The Author, Ndzimu-unami Emmanuel Moyo (born 29 Mar. 1982) was born of Kalanga parents in the Zimbabwean City of Bulawayo, and grew up at his grandparents’ rural home in the District of Bulilima-mangwe, Western Zimbabwe (Matabeleland). He attended school from Grade One to Form Four at Tokwana High School, graduating at the top of the Class of 99. Thereafter he worked for two companies in his hometown of Plumtree, and later entered the Theological College of Zimbabwe in Bulawayo in 2008, later dropping out in 2009 to focus on research for his book, The Rebirth of Bukalanga. During that time he also completed a Diploma in Personnel Management with the Institute of People Management of Zimbabwe (IPMZ), graduating with Distinction.

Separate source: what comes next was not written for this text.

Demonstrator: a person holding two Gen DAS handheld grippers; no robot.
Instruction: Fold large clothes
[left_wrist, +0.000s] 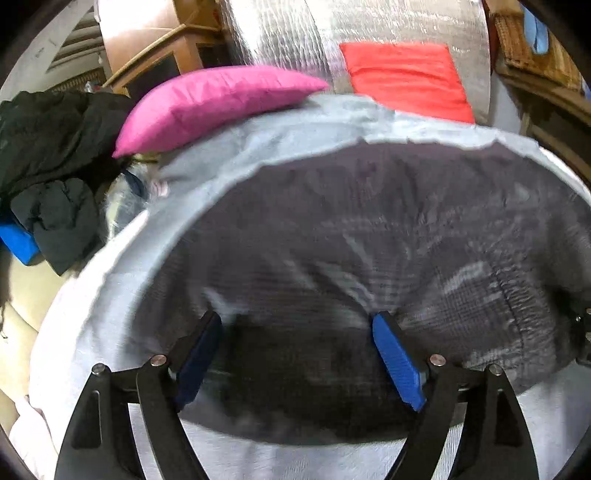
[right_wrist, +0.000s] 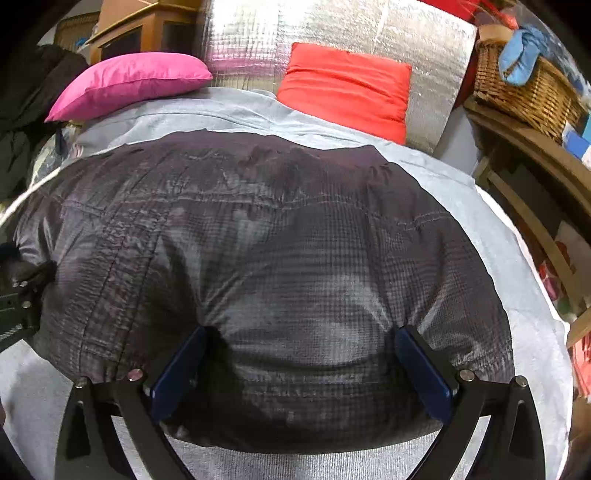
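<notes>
Left claw (left_wrist: 297, 360) is sitting wide open over the near edge of the dark quilted jacket (left_wrist: 369, 258), blue pads (left_wrist: 397, 360) straddling a puffed bit of fabric without visibly pinching it, so nothing is being held. Right claw (right_wrist: 301, 373) is doing the same further along that edge, jaws spread as wide as they go, fabric bulging up between the fingers but not clamped. The jacket (right_wrist: 277, 240) is lying as a broad folded slab on the grey bedsheet (left_wrist: 92, 314), near edge just ahead of both claws, far edge running toward the pillows. Past it, the pink pillow (right_wrist: 129, 83) and the red pillow (right_wrist: 347, 85) are leaning near a silver insulating panel (right_wrist: 424, 55); a wicker basket (right_wrist: 528, 92) is sitting on a wooden shelf at right, and a heap of dark clothes (left_wrist: 48, 155) is piling up at left. Risks as I'm reading it: the shell looks slick and lofty, so a shallow bite could be catching only the top layer and the fold could be peeling apart on lift. Uneven grips between the two claws would be skewing the next fold. The left view is blurred, so contact there is unclear.
</notes>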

Mr Ndzimu-unami Emmanuel has also worked as a community organizer in Plumtree, serving as Organizer for the Plumtree Business Association (PBA) and Deputy Secretary for the Plumtree Residents and Development Association (PRADA). He has also served as a Union Leader, serving as a Branch Committee Member for the Zimbabwe Energy Workers’ Union (ZEWU) and Shop Steward at his workstation in Plumtree. A passion for justice, fairness and equality is what drives his work and life.
Briefly, the book asserts the following:
Bukalanga constitute more than 75% of the population of Matabeleland, land they have continuously settled continuously for a period of 2000 years. The assertion that the Ndebele stole land from the Shona is false and baseless. The Shona have never at any point in history settled in Matabeleland.
The Shona have no claim to Matabeleland as claimed by Shona political elites and taught in school. The Shona are no more indigenous to Zimbabgwe than the Ndebele. They settled in Zimbabgwe c.1700, whereas the Ndebele settled in the 1830s. This means the Shona cannot claim to ‘own’ Zimbabwe better than the Ndebele, they are both ‘recent immigrants’.
The people commonly styled “foreign intruders from Zululand” are mainly the Kalanga who constitute more than 75% of the population of the so-called Matabeleland, are the builders of Mapungubgwe, Great Zimbabgwe, Khami, etc. Their settlement in Zimbabgwe predates that of the Shona and Ndebele by over 1500 years. The book argues that it is therefore baseless for the Shona to accuse Bukalanga for having “stolen Shona land, cattle and women” in the 19th century when the Shona found Bukalanga settled in this land already.
The book also argues that much of Shona precolonial history taught in the schools is false and contradicts the earliest sources available, ie.,Portuguese documents dating back to 1506. Shona precolonial history is fiction which was informed by Shona spirit mediums in the 20th century. Extensive evidence is provided in the book in the form of long quotes from the original sources – Portuguese documents, missionary and explorer/hunter records and archaeological works.
After answering the question of what happened to Bukalanga, the book goes on to call for the restoration of all languages in Zimbabgwe, and to that end calls for the establishment of Zimbabgwe (and Botswana) as a Federal State made up of four states – Bukalanga (Matabeleland and parts of Midlands), Karangaland (Masvingo and parts of Midlands), Manicaland and Mashonaland.